RAOUL SAVOY: Il faudra certainement commencer avec les « Quatre Fantastiques », que sont Johan Manzambi, Ruben Vargas, Dan Ndoye et Breel Embolo, car sa défense centrale est solide mais vieillissante. Elle souffre devant les joueurs rapides et elle n’appréciera donc pas de se faire bouger dans tous les sens à la longue. Si Embolo parvient à peser sur cette défense et à offrir des espaces à ses trois partenaires, ça peut faire mal… En outre, il faudra un tout grand Granit Xhaka à mi-terrain. Je relève encore que Colombiens demeurent très dépendants du rendement de Diaz. Si les Helvètes parviennent à le neutraliser, toute l’animation offensive adverse en prendra un coup. Oui, il faudra à tout prix freiner les velléités colombiennes.

Le 26 juin 1994, en 3e match de poule de la World Cup, Ciriaco Sforza et la Suisse s'étaient inclinés 2-0 devant la Colombie de Carlos Valderrama. [KEYSTONE - THOMAS KIENZLE] Le 26 juin 1994, en 3e match de poule de la World Cup, Ciriaco Sforza et la Suisse s’étaient inclinés 2-0 devant la Colombie de Carlos Valderrama. [KEYSTONE – THOMAS KIENZLE]

RTSsport.ch: Il y a une chose nouvelle dans l’équipe de Suisse: le « facteur X » Johan Manzambi, qui est le nouveau Xherdan Shaqiri…

RAOUL SAVOY: Il faut parfois un homme providentiel dans un tournoi. Manzambi est celui-ci. Il bonifie les autres. Il fédère le groupe autour de lui et permet à l’équipe entière d’aller mieux. Les formations qui ne disposent pas de ce genre de joueurs sont souvent celles qui passent à côté.

RTSsport.ch: Vous parliez précédemment d’une équipe de Suisse dans une logique d’adaptation à l’adversaire, comme elle l’a notamment fait devant l’Algérie. Est-ce que ce n’est pas cela, finalement, la Nati 2026, moins spectaculaire mais mieux organisée?

RAOUL SAVOY: Peut-être. Ce serait donc une équipe qui gère mieux et qui sait faire mal au moment où il le faut. Après tout, si on regarde les trois dernières grandes compétitions, ce ne sont jamais les équipes les plus admirables qui sont allées le plus loin.

Il faut parfois un homme providentiel dans un tournoi. Johan Manzambi est celui-ci. Il bonifie les autres. Il fédère le groupe autour de lui et permet à l’équipe entière d’aller mieux… 

Raoul Savoy, ancien entraîneur de Neuchâtel Xamax et de Sion, notamment

RTSsport.ch: Sébastien Roth estimait hier que le onze aligné face à l’Algérie est le meilleur possible pour la Suisse à l’heure actuelle. Qu’en pensez-vous?

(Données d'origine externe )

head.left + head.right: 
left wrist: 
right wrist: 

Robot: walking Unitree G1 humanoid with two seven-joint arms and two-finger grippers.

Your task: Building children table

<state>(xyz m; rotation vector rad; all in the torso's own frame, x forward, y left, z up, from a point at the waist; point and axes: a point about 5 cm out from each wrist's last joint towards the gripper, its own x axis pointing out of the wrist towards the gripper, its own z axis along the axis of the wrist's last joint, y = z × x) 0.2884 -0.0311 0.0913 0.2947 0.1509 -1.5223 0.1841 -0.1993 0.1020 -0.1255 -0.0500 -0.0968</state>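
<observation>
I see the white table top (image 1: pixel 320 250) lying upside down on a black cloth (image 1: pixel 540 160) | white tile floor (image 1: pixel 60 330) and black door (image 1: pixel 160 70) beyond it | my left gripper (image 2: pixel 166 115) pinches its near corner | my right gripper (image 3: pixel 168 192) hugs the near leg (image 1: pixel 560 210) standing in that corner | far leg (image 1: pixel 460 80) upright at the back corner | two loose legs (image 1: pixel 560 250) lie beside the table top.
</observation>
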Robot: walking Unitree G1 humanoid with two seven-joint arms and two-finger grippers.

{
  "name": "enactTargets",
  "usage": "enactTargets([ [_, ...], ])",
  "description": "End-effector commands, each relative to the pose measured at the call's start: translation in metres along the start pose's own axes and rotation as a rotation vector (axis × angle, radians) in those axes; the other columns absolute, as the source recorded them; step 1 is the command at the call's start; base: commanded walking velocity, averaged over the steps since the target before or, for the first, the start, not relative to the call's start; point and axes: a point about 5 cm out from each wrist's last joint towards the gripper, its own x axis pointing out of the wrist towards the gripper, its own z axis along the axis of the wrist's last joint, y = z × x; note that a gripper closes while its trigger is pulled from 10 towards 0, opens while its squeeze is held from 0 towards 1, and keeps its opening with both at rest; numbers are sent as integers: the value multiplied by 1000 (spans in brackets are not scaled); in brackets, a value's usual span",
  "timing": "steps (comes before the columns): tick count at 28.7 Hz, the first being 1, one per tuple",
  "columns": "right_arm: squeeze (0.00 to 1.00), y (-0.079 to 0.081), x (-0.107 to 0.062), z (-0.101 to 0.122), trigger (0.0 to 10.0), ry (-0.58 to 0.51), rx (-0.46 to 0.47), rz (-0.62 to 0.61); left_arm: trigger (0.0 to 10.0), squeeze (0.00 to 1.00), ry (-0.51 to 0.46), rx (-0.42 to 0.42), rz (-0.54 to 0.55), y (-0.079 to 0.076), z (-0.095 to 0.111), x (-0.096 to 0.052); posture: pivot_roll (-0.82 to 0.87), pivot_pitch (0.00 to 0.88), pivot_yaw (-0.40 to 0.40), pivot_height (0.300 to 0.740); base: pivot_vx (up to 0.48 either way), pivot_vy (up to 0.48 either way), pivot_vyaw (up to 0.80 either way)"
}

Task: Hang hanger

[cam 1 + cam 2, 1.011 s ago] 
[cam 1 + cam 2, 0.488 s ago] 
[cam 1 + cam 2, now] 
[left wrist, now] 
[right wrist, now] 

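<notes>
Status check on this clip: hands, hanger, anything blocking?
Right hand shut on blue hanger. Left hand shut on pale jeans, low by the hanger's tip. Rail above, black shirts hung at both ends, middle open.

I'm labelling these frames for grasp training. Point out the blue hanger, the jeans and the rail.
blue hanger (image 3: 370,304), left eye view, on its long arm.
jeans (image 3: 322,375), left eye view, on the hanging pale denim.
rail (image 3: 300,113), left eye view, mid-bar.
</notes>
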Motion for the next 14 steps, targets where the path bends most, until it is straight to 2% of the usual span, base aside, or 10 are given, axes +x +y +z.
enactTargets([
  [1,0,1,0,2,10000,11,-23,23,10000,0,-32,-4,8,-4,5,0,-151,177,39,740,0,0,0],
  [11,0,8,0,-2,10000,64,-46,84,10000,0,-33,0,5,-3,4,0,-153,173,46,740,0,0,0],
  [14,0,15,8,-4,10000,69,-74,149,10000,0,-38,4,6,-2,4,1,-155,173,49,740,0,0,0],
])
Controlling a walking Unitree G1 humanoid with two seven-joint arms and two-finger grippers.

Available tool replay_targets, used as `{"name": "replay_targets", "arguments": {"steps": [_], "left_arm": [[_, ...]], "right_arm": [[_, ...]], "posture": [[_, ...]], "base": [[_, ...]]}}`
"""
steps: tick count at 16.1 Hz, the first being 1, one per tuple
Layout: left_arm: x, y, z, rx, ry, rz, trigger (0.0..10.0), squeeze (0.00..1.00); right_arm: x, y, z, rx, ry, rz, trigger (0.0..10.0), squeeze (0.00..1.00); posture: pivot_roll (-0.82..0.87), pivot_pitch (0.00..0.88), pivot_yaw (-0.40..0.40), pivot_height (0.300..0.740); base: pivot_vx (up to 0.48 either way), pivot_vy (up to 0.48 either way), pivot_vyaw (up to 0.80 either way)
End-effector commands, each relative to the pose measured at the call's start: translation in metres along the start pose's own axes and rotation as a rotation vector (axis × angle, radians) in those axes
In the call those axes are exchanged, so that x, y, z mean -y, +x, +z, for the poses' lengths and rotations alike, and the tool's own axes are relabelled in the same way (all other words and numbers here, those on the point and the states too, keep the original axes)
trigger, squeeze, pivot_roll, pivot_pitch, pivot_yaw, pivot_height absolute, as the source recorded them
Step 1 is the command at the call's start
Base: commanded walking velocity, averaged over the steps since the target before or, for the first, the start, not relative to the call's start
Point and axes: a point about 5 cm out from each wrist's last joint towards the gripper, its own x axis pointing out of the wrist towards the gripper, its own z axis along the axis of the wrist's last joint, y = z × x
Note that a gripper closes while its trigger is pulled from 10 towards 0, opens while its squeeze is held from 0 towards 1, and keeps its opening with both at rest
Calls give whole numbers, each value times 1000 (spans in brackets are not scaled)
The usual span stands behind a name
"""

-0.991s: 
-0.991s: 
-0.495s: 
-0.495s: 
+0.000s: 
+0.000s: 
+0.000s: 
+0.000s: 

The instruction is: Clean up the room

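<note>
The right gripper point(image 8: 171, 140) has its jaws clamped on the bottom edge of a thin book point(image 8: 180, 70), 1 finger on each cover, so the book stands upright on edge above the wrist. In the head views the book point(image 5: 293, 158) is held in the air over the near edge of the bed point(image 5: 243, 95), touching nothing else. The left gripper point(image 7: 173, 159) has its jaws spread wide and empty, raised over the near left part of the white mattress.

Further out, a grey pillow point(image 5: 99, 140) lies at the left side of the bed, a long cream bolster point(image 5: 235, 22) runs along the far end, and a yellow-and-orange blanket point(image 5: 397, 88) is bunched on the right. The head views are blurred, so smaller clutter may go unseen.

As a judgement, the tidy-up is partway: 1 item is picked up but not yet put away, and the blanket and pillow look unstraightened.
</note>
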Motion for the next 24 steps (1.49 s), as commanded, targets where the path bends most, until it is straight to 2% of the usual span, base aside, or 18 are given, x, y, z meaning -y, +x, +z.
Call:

RAOUL SAVOY: Je suis d’accord, même s’il y a « l’invention » Denis Zakaria au poste de latéral. Attention, Denis a fait un match magnifique vendredi, mais je rappelle que ce n’est pas sa place à la base. Je ne pense d’ailleurs pas que Yakin l’alignera d’emblée face aux Colombiens, contre lesquels il s’agira d’abord de bien défendre. Sa titularisation se justifiait pleinement devant le Qatar ou l’Algérie, mais cela semble moins évident quand il s’agira de défendre contre Luis Diaz.

RTSsport.ch: Vous nous avez dit comment battre la Colombie. Et si on vous demandait comment battre la Suisse?

RAOUL SAVOY: Je dirais comme je l’ai dit aux Algériens qui ne m’ont pas écouté (rires)… Il faut mettre une grosse pression sur la défense suisse, qui demeure un peu fébrile et ne donne pas tous les gages de sécurité. Il faut couper le rayon d’action de Granit Xhaka et fermer les couloirs, en empêchant les Vargas, Ndoye, voire Manzambi de s’y engouffrer et de prendre de la vitesse. Enfin, il s’agit de ne laisser aucun espace à Embolo, histoire de l’empêcher de briller dans son rôle de pivot.